After I clean the dishes, get the movie on and the kids settle in, a good 15 minutes has passed me by.  It's now well past 1:30p and I get a phone call from a friend and fellow student requesting help on a paper.  I assist her while logging into my school and simultaneously doing some pre-research of my own.  Fifteen more minutes later and I've been a good friend and helped her out. Now, it's time to feed into my own demon - procrastination.  I do this by allowing it to get the best of me and I check Facebook.  I have no need, just a distraction from the countless other distractions that have already plagued me.  Finally, I go "stealth" on FB so that I can't chat and I log in to school, open up my books, pull out my highlighter and I'm engrossed in my classes and schoolwork.  You see, once I get started I'm fine.  It's the "getting started" part that is my challenge.

I feel that I have a finite window of study opportunity here because I loathe studying past 6p and I almost refuse to unless I'm backed up against a deadline.  I simply don't compute things well past that time.  I would rather get up at 2am to get things done that do them later in the evening.  In this case however, my study window is really closer to 5p since I need to make dinner.  So now I have about 3.5 hours to study and get school postings done.  Doesn't sound like much time until I take inventory of the day.  What have I done?
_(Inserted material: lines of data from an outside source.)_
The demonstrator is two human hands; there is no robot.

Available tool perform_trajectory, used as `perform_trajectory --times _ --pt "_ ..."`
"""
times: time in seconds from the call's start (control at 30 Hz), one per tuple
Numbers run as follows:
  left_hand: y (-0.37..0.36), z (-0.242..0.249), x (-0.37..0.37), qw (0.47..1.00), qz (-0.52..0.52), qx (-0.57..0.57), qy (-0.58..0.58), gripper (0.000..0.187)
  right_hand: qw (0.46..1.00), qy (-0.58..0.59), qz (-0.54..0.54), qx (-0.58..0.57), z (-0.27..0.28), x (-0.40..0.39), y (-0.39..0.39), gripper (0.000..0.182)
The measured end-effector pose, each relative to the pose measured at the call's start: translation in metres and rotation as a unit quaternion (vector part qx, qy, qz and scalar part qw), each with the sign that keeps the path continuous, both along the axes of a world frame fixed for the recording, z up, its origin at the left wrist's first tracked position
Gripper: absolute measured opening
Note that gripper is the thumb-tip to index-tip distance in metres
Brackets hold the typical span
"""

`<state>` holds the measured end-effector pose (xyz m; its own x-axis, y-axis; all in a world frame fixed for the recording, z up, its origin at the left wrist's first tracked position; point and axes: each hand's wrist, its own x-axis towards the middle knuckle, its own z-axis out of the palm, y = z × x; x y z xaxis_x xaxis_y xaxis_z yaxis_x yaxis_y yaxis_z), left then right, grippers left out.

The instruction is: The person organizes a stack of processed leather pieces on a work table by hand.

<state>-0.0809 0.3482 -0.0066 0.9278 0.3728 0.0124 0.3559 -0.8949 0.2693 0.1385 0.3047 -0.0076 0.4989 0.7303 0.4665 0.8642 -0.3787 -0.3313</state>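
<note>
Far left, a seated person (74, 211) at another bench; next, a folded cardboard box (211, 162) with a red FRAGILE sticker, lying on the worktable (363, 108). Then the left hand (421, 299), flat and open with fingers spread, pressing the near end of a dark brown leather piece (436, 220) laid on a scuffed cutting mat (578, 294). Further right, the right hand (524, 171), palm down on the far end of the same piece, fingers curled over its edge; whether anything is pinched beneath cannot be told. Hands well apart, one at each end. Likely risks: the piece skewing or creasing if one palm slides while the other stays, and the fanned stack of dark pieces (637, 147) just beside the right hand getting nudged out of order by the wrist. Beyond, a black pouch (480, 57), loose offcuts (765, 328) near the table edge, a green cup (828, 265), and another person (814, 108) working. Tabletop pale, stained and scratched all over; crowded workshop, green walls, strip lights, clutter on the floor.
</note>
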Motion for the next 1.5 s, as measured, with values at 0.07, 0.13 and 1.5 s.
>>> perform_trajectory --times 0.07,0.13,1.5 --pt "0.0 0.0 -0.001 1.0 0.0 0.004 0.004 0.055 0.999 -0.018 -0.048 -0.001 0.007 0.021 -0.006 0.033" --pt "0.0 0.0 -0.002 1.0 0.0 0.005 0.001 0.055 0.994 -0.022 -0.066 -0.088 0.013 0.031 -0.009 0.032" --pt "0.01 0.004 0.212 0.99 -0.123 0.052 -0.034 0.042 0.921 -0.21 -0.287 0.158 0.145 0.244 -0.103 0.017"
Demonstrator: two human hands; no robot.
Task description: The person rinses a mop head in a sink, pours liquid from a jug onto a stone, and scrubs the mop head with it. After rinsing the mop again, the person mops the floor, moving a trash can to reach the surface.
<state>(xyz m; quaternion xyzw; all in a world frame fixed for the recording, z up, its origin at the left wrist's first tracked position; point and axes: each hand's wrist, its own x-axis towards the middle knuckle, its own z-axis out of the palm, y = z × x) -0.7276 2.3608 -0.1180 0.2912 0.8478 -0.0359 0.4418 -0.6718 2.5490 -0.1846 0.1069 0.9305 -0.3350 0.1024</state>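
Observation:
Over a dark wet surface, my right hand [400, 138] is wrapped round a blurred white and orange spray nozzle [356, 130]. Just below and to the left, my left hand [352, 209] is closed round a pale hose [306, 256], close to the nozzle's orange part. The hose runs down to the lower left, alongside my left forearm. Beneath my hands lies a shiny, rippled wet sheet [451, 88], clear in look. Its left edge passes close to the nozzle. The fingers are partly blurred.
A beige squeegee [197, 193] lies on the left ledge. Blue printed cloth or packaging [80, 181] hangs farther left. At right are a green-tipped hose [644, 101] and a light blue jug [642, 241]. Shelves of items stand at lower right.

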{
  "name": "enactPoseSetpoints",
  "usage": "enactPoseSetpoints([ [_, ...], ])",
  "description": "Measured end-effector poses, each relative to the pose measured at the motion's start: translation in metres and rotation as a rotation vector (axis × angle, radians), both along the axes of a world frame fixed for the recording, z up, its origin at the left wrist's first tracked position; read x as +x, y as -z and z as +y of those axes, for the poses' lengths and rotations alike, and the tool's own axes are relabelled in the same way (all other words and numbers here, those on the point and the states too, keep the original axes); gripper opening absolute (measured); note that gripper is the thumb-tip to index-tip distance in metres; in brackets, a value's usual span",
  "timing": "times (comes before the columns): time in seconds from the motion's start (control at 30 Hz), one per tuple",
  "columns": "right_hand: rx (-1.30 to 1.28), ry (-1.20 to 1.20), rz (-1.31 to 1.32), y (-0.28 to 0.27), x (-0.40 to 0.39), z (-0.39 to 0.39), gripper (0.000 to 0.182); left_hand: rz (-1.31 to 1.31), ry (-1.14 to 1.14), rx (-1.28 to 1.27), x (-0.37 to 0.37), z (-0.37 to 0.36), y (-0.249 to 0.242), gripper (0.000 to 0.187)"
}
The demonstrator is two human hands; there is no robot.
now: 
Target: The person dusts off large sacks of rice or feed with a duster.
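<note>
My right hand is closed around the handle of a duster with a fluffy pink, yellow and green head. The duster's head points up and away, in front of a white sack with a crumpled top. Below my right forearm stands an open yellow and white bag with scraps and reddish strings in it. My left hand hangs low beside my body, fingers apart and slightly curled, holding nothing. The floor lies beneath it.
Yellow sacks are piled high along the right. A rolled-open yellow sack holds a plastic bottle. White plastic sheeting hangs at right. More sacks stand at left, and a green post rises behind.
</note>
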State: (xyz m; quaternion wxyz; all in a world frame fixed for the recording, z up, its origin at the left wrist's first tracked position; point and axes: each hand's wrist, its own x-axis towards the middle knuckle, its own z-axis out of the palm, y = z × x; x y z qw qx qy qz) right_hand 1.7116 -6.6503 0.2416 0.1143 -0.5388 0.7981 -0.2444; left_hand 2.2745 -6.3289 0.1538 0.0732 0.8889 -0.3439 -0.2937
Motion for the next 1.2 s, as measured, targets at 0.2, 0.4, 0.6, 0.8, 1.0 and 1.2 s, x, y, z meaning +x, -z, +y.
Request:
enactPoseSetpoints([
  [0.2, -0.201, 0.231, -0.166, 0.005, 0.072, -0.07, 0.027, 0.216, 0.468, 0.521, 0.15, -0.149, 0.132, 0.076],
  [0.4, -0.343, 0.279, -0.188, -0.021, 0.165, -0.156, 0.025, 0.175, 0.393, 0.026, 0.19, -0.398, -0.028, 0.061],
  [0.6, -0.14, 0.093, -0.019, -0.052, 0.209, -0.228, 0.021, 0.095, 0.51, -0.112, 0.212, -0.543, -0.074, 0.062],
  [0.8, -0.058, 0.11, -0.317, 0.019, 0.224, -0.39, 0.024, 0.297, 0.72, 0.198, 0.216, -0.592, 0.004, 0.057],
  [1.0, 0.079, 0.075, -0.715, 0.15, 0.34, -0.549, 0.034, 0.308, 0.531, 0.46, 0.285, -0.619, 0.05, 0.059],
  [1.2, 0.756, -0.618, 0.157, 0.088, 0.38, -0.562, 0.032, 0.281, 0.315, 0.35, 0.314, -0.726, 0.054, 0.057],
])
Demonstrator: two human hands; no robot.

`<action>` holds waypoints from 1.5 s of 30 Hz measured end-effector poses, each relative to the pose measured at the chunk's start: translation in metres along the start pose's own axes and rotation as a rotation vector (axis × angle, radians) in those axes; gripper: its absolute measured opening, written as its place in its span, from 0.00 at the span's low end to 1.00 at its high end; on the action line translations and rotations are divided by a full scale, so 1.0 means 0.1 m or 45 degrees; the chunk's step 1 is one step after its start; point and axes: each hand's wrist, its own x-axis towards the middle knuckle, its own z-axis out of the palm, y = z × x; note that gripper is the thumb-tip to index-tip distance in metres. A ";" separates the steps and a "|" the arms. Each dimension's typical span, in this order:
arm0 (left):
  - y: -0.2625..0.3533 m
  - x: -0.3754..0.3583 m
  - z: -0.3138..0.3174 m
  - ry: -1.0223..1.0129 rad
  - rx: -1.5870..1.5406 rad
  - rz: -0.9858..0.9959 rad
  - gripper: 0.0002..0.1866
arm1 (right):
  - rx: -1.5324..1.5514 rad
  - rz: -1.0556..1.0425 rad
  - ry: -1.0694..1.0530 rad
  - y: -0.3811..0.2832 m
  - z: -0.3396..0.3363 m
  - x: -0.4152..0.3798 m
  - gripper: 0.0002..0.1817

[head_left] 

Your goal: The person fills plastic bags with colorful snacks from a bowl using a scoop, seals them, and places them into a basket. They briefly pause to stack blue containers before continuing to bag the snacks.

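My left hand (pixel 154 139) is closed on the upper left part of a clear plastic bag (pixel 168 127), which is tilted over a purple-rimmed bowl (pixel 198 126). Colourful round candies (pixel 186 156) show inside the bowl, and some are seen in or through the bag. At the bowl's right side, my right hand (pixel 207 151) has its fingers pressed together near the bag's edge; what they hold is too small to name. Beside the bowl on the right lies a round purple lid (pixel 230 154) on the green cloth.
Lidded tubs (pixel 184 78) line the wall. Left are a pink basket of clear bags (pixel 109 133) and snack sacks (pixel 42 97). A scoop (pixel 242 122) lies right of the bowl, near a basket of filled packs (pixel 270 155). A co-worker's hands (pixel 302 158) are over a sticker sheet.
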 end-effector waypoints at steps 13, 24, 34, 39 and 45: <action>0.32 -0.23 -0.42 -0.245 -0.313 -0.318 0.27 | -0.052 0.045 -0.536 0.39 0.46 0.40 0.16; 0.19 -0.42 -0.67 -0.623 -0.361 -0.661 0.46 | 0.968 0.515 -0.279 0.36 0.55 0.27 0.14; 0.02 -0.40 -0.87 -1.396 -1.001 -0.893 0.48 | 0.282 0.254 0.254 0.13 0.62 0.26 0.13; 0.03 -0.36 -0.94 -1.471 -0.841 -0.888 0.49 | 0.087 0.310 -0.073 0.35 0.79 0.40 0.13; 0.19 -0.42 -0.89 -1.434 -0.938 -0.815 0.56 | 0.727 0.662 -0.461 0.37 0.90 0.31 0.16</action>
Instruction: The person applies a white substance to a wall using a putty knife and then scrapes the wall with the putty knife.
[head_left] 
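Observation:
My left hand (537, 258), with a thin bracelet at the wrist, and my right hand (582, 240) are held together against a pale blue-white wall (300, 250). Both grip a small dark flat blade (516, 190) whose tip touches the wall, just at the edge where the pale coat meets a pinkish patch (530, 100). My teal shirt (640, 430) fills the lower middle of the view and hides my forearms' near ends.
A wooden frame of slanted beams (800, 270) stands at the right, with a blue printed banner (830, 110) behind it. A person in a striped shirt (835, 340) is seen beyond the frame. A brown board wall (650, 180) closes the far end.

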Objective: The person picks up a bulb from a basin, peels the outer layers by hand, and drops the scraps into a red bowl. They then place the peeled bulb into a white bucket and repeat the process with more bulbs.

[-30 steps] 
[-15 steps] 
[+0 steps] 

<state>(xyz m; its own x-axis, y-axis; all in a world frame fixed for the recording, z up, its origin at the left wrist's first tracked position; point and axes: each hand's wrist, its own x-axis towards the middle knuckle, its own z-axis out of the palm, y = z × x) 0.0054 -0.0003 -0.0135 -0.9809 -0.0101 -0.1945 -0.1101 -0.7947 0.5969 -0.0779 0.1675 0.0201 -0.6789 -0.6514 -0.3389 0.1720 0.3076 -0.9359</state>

Well I made breakfast and lunch for the kids and my hubby, I've done school with my son, I've scheduled my husband's physical therapy for his neck/back and made a follow-up appointment with his primary.  I've helped a friend with her issues, answered emails, updated the grocery list (as our monthly shopping trip is two days away), I've checked the weekly ads for the major grocery stores we shop at, I've helped my daughter and son in the potty countless times, I've cleaned up the kitchen and baked cookies, I've washed and dried two loads of laundry, stopped to give my solicited opinion on the addition that is being done on our house, prepared dinner, caught up on my textbook readings, lectures, and slideshows and even managed to write a paper and answer a discussion.  I can't imagine having to work a secular job as well.  For my lovely female friends that do, I salute you!!!!  I sit back at times and marvel at the ability that us women have to multi-task.  We are experts at it.  My husband will do one thing extraordinarily well, but to have him do multiple things at a time isn't going to happen. 

So for my mom friends or even multi-tasking female friends, this "TOOT, TOOT" is for you; for US!  I don't think our families realize how much we do.  I think there are times when we don't realize how much we do until the end of the day when we are so utterly exhausted that we are forced to ask ourselves why are we so tired and only then do we recap our day.  Ladies, kudos to us for handling so much, for loving it, and for appreciating the fact that we "get" to have our family that keeps us so frazzled and busy!  Somedays we need to "toot" our own horns.  We've earned that right, most of us don't though.  When would we fit it in?